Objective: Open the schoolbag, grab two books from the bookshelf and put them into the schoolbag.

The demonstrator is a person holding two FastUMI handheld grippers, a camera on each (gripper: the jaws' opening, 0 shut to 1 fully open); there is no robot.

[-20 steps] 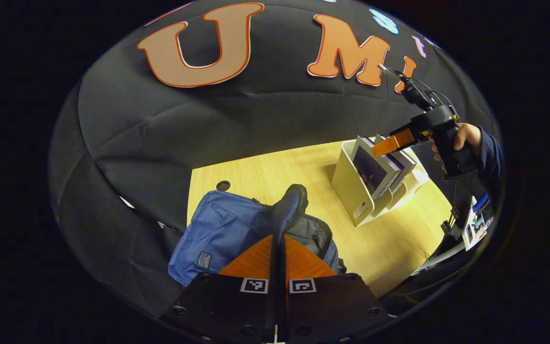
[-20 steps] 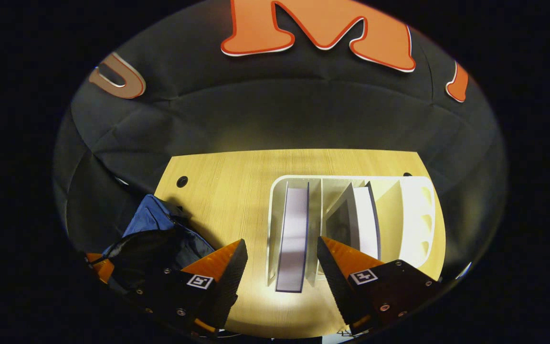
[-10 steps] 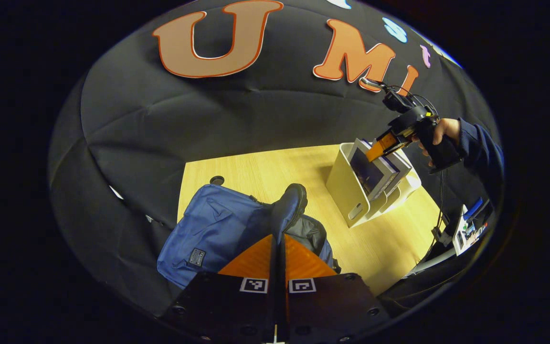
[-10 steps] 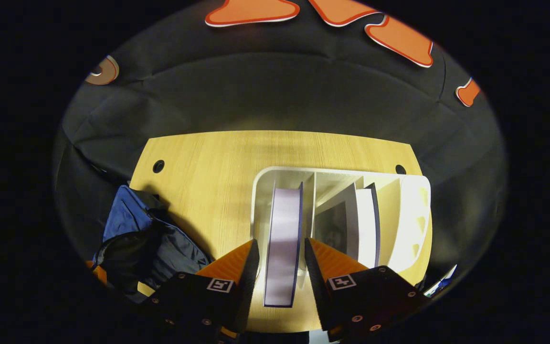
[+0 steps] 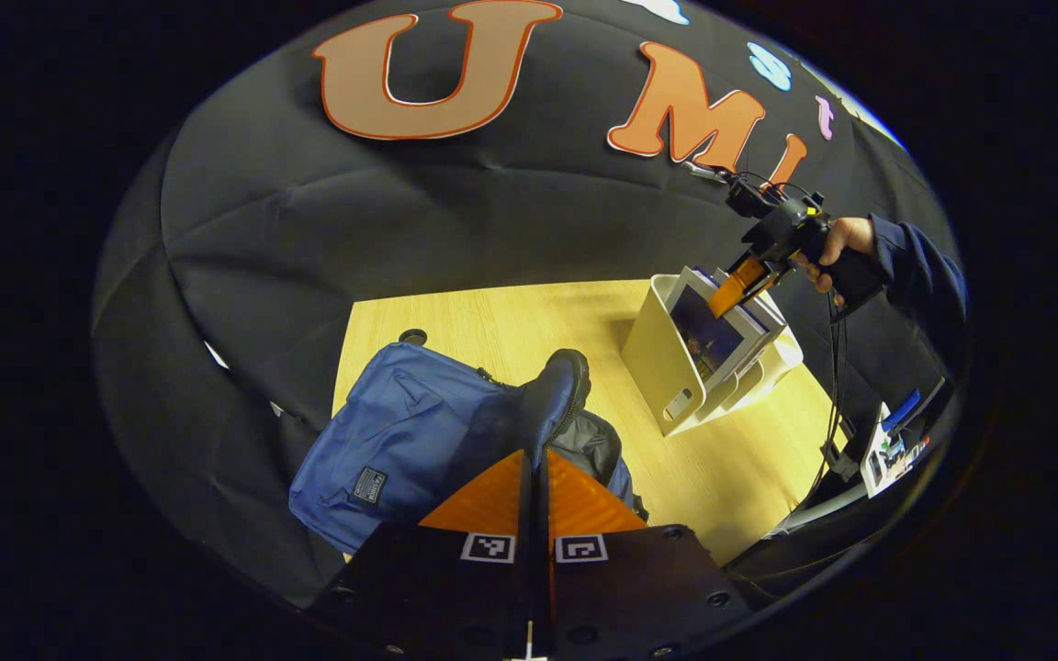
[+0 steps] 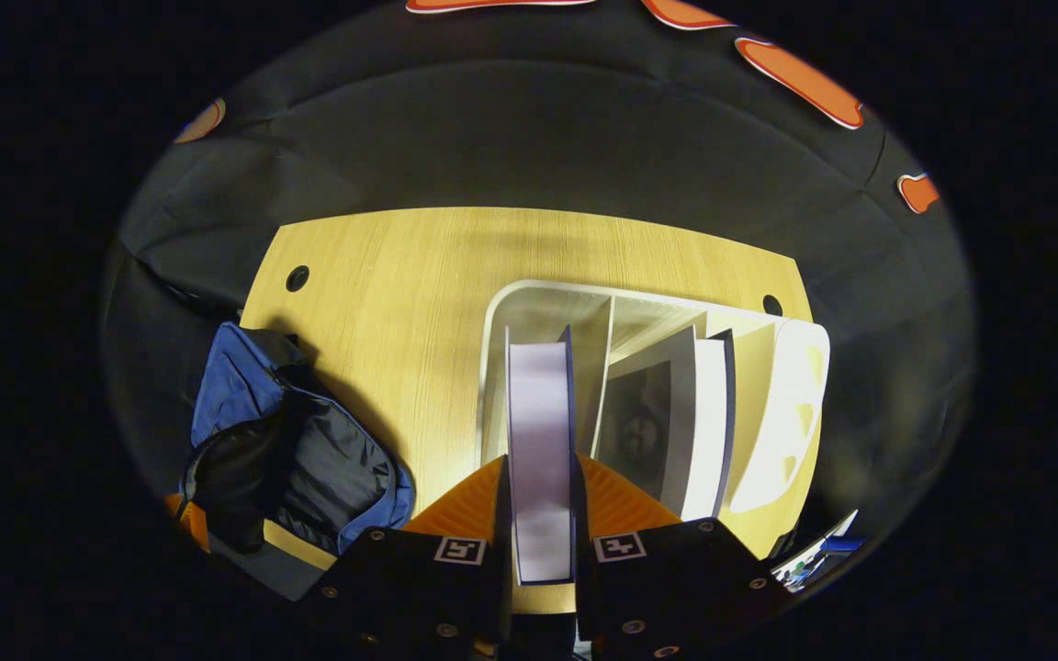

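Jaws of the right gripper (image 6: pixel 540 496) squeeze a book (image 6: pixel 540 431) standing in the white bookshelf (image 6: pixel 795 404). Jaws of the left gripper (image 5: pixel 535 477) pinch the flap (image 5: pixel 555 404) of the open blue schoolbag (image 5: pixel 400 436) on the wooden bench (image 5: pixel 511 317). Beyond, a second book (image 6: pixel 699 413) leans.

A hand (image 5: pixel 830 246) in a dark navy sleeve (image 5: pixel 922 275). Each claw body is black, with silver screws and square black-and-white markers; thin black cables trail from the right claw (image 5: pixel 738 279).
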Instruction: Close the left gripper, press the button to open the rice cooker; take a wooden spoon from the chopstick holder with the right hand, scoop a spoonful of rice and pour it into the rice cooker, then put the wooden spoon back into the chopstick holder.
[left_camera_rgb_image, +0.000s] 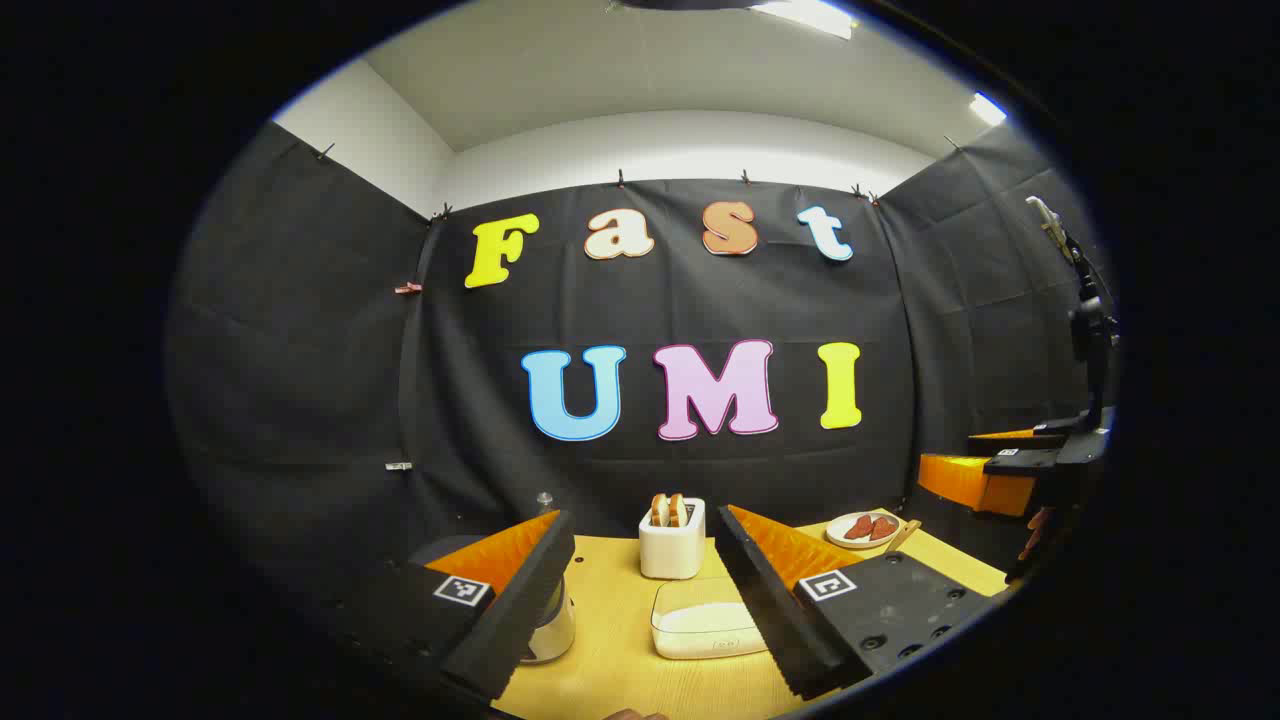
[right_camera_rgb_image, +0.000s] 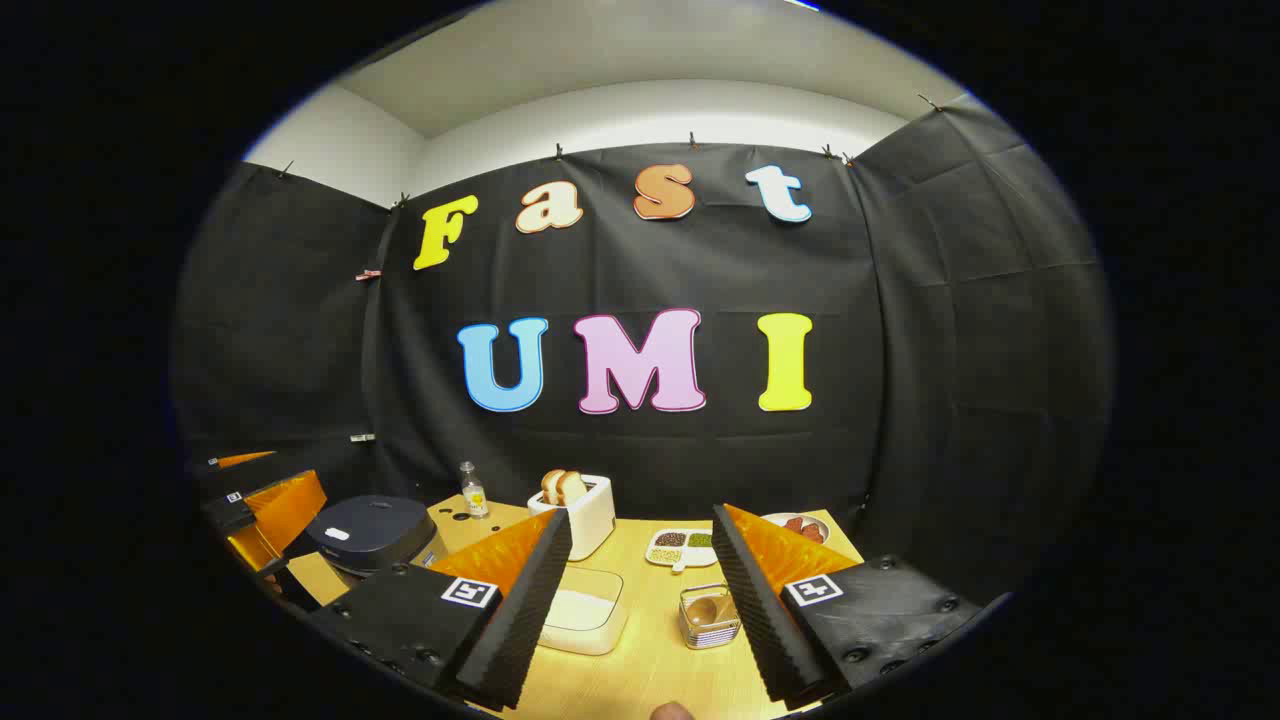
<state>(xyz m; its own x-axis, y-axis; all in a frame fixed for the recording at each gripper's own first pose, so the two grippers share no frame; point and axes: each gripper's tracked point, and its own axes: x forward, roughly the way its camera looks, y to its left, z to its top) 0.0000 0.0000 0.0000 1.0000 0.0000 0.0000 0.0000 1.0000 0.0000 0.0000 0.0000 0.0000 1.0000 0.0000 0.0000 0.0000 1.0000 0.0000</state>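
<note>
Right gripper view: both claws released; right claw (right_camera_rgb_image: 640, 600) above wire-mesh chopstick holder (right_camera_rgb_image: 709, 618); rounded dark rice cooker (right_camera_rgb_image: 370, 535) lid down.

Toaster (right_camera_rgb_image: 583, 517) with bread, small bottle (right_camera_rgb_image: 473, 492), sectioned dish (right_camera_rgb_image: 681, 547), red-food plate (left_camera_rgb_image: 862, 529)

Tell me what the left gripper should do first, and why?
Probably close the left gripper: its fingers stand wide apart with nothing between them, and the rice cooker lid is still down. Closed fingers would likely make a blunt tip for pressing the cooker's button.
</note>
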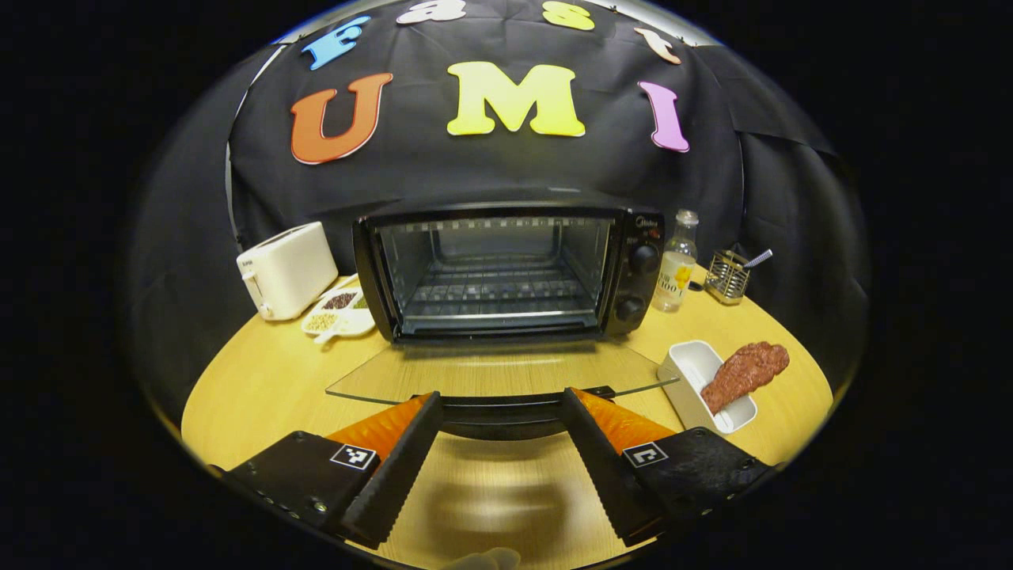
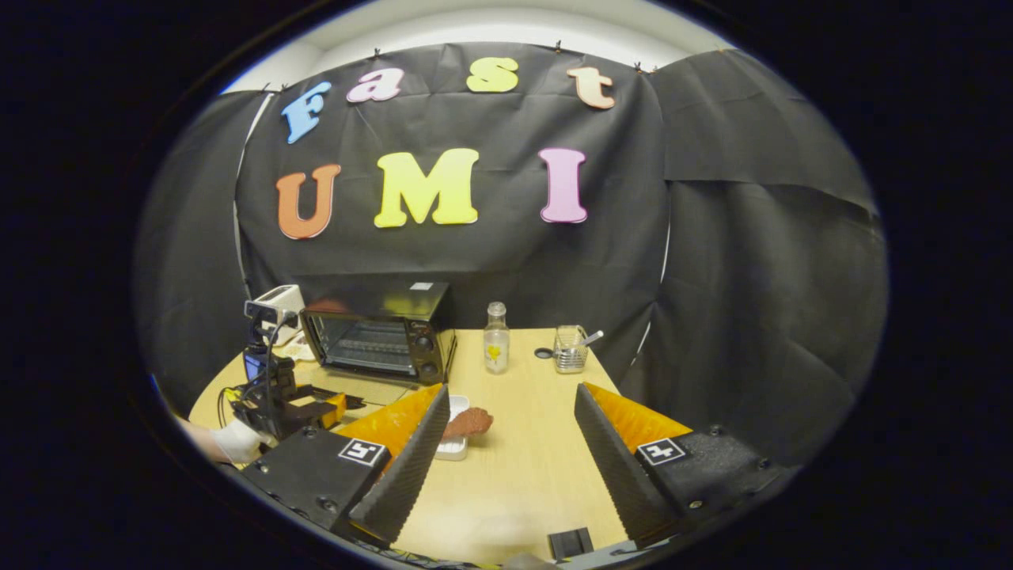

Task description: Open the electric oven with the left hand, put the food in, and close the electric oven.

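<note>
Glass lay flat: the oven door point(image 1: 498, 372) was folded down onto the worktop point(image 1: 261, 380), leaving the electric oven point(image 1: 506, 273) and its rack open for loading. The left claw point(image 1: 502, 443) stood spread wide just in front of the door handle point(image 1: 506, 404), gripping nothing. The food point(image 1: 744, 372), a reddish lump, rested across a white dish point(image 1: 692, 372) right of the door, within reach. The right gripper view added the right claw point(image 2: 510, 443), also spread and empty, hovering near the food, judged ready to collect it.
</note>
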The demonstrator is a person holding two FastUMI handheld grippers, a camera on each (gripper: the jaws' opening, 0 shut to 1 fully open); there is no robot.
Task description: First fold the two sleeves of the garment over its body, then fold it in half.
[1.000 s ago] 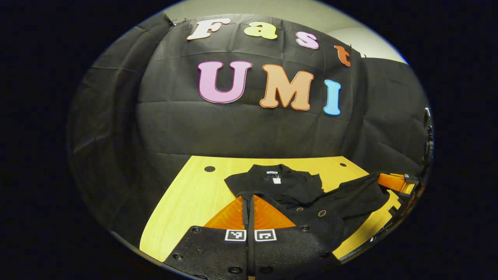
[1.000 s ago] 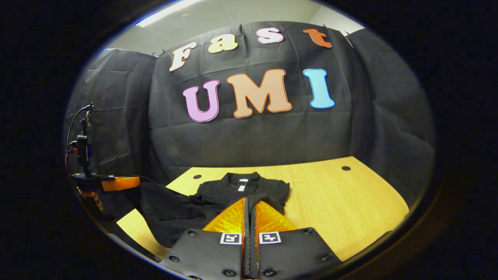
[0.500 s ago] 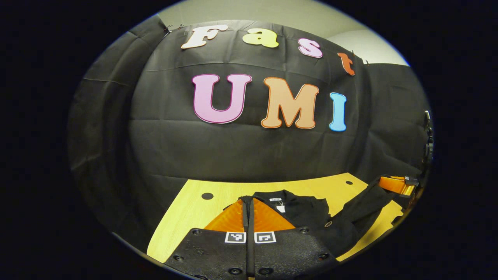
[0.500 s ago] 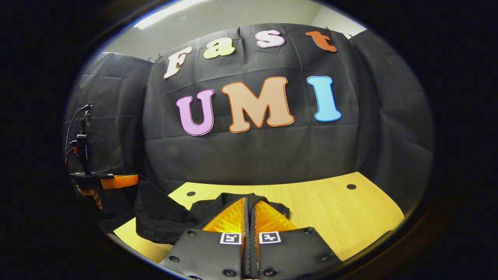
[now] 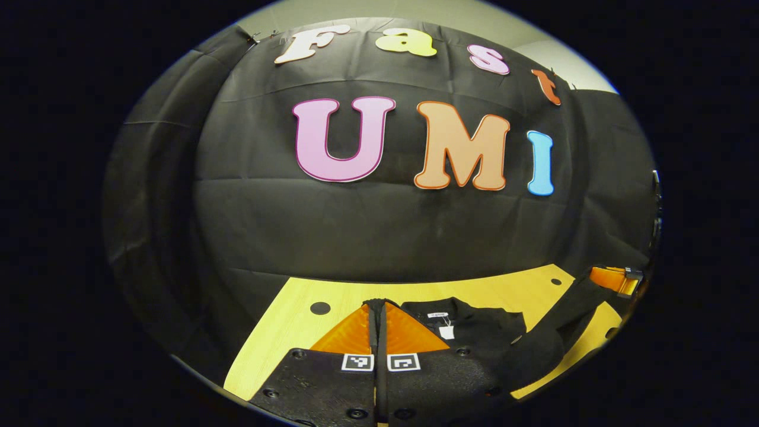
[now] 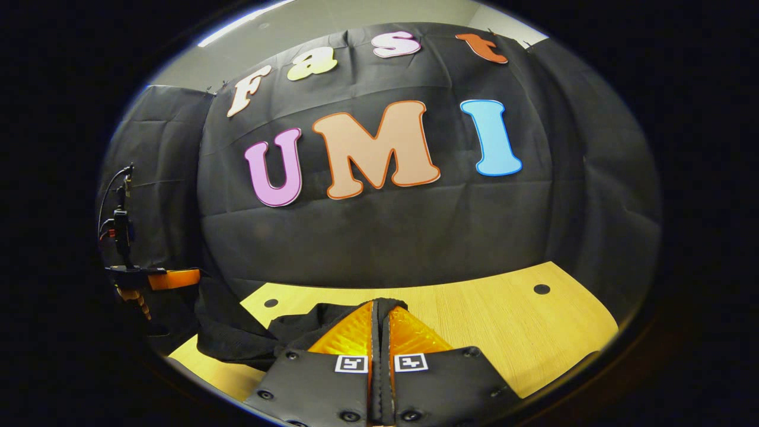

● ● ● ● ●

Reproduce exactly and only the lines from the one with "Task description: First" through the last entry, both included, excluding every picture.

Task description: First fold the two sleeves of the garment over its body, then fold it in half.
[1.000 s ago] 
[1.000 s ago] 
[0.500 s ago] 
[0.500 s ago] 
[now] 
[now] 

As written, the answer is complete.